Then when this data is parsed, we’ll wrangle the nested data frames into one long data frame, and then we’ll tidy up the data. Tied places are denoted using a single dash, we want to get rid of that. Then we’ll fill the missing place numbers using the fill()
function. However, there were also a number of people who either did not finish or start or were disqualified and so they don’t have a ranking. These instances are denoted in the time
column with a “dnf”, “dns”, or “dq”. Since those are the only times it uses the lowercase d, we can use this feature to replace the ranking with a missing value. We’ll then also add the comment from the time
column to the comment
column. Then there are also some artifacts which we can easily remove since the country
column uses IOC 3-letter abbreviations, so any entry there that’s longer than 3 characters we can remove.

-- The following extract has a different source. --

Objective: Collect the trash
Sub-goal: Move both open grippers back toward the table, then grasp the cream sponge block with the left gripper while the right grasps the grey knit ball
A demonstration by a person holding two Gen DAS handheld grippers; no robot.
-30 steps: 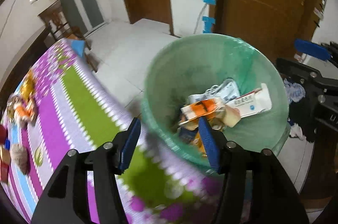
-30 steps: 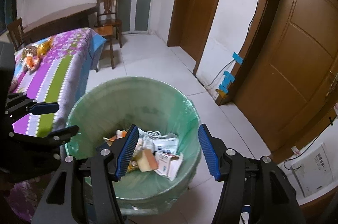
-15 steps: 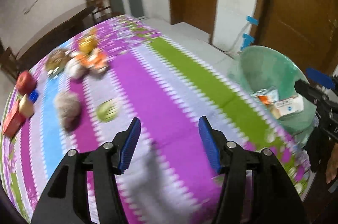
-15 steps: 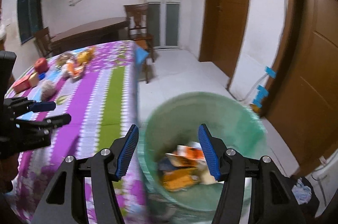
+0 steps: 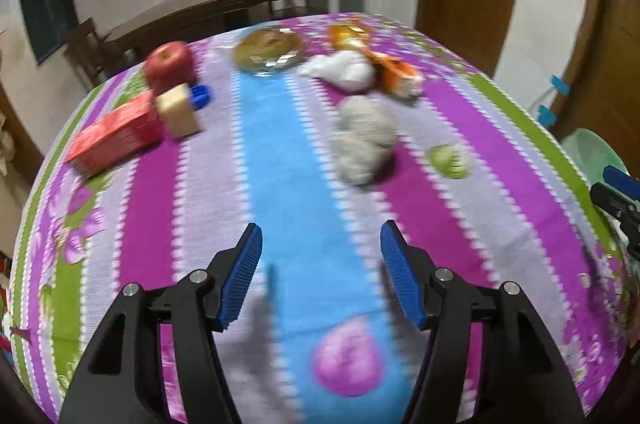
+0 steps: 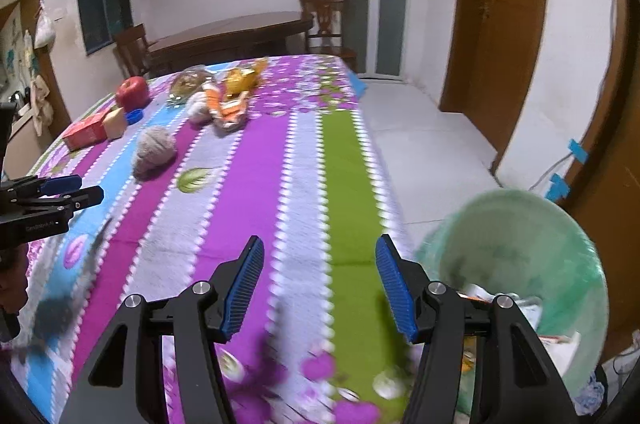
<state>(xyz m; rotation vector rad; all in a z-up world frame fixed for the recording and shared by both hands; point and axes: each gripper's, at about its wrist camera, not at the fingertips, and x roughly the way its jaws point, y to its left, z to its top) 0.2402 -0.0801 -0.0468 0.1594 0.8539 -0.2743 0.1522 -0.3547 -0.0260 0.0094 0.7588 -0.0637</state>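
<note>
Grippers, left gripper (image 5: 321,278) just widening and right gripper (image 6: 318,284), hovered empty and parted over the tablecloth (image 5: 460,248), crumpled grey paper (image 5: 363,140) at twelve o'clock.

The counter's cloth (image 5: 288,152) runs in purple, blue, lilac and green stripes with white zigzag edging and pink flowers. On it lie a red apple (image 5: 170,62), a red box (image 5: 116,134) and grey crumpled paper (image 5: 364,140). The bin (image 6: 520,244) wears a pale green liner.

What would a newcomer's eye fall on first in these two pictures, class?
First the striped tablecloth, loud in purple, blue and green, filling both views. Next the red apple at its far left, beside a red box, and a grey crumpled wad mid-table. Off the table's right edge stands a green-lined trash bin.
</note>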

Then we’ll also create two vectors that contain the breaks we’ll use later for the visualizations. Until 1992 both summer and winter olympic games were held in the same year. However, since 1994 they moved the Olympic Winter Games up 2 years to get the alternating schedule we have today. The Olympic Games were also not held during World War II, I want to account for that so I create a vector with each unique entry in the year
column. I also want a neatly organized ordering of the events, so I create a vector called event_lims
that saves stores this preferred ordering.
data_load <- jsonlite::fromJSON("./data/all_events.json") |>
mutate(df = map(table, ~ parse_json(.x)))
data <- data_load |>
select(-table) |>
unnest(df) |>
group_by(year, distance, sex) |>
mutate(ranking = ifelse(str_detect(ranking, "-"), NA, ranking)) |>
fill(ranking) |>
ungroup() |>
mutate(
ranking = parse_number(ranking),
ranking = ifelse(str_detect(time, "d"), NA, ranking),
comment = ifelse(str_detect(time, "d"), time, comment),
time = parse_number(time)
) |>
filter(nchar(country) < 4) |>
arrange(year) |>
glimpse()
Rows: 5,712
Columns: 10
$ title <chr> "Men's 1500 m - Speed Skating Chamonix 1924 Winter Olympics",…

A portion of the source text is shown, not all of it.